BULL TERRIER accused of biting a horse, which then unseated
its rider and bolted was found Not Guilty under the 1871 Dogs
Act by Ipswich Magistrates, writes Nick Mays.
Three year-old Bull Terrier Jake is owned by Mark and Louise Reeves from Suffolk. The couple have owned the dog since he was a puppy and have experienced no problems with the dog being aggressive. Jake plays happily with their two young sons without incident.
On January 20th 2002, a very windy day, Mr Jeeves was out walking Jake on heathland when he was suddenly aware that there was a horse and rider almost on top of them. The rider, Judy Carroll also had a dog a Labrador walking near the horse. Fearing that Jake would be trampled beneath the horse, Mr Jeeves began to panic, as the rider could not see what was going on. The horse reared up and threw Ms Carroll off and then bolted.
Ms Carroll said to Mr Jeeves that she thought his dog had bitten the horse, and stumbled off after the horse. Mr Jeeves checked Jake over, found he had no blood on his face and then took him home.
When he subsequently read an account of the incident in the local newspaper. Mr Jeeves went to his local police station voluntarily in an attempt to clarify the matter.
Despite doing so, he was subsequently charged under the 1871 Dogs Act. Mr Jeeves engaged local solicitors and contacted the East Anglian Bull Terrier Club for assistance and also made contact with the Fury Defence Fund for advice and support.
On the FDFs suggestion, local Bull breed expert and judge Alec Waters was instructed for the defence, and duly examined Jake and prepared a report for consideration in court.
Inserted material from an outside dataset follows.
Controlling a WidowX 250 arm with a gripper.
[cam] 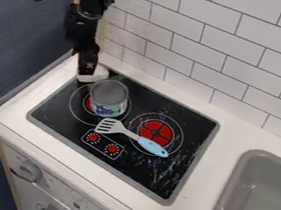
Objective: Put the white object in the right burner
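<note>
One white tabletop (198, 188) carries the black stove (187, 122), and your white object (96, 76) is at the stove's back left corner, just behind the pot (109, 99). The hand (87, 70) is right at it; you cannot tell whether the hand is spread or pinching it. Expect the whole thing to be light and fairly stiff, perhaps a little slippery if its surface is smooth plastic. Take it by two opposite sides of its body, rather than by a corner, and keep your grip clear of the pot. The right burner (156, 131) has the spatula (152, 147) across its front edge, so plan for that small obstacle. The object looks plain white, low and compact; its finer shape is partly hidden.
</note>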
The case was heard at Ipswich Magistrates Court on November 25th. Judy Carroll gave evidence, describing how she was riding her horse Alice on the day in question down the bridle path and saw Mr Jeeves and Jake ahead of her. "I called out to attract his attention that I was behind him because the wind was carrying my voice away he didnt hear me. He didnt turn around," said Ms Carroll. "Then when I was only a short distance from him the dog was trotting, turned, saw me and came running at me. At that point the man did turn round. I stood the horse still and he started calling the dogs name."
Carroll then detailed how Jake had somehow got around Alices
feet, causing the horse to panic and rear, at which point Ms
Carroll was thrown off. As the horse galloped away, Mr Jeeves
apologised profusely. "I was shocked, I was looking for
where the horse was," Ms Carroll said, adding that she
told Mr Jeeves she thought his dog had bitten the horse. When
she recovered the horse, she was shocked to see blood running
down her leg and she later needed stitches.
Under cross examination, Ms Carroll pointed out that Alice, the horse, was in foal, at about four months, but, despite the incident, later gave birth to a healthy foal. She said there was no confrontation between her dog and Jake.
The court heard evidence from Alec Waters, who showed a video of his examination of Jake, which included scenes of Jake taking a titbit out of Mr Waters mouth, ignoring a group of barking collies and also ignoring some horses in a field.
When questioned about whether Jake bit the horse, Mr Waters said that Bull breeds tended to hang on to whatever they were biting. As Jake was grossly overweight, he estimated that the dog could not jump more than 3 or 4 inches at most. Mr Waters concluded that Jake had "the most wonderful temperament".
Two local police officers who had know Mark and Louise Jeeves for several years gave character statements on Jakes behalf, stating that he was "well mannered" and "obedient".
The Bench retired to consider the evidence for 30 minutes, and then returned, pronouncing that on the balance of probabilities, Jake was not dangerous and was not out of control.
Mr Jeeves defence counsel argued for defence costs, which the magistrates agreed to.
Mark and Louise Jeeves left court with a feeling of great relief and expressed their thanks to their whole defence team.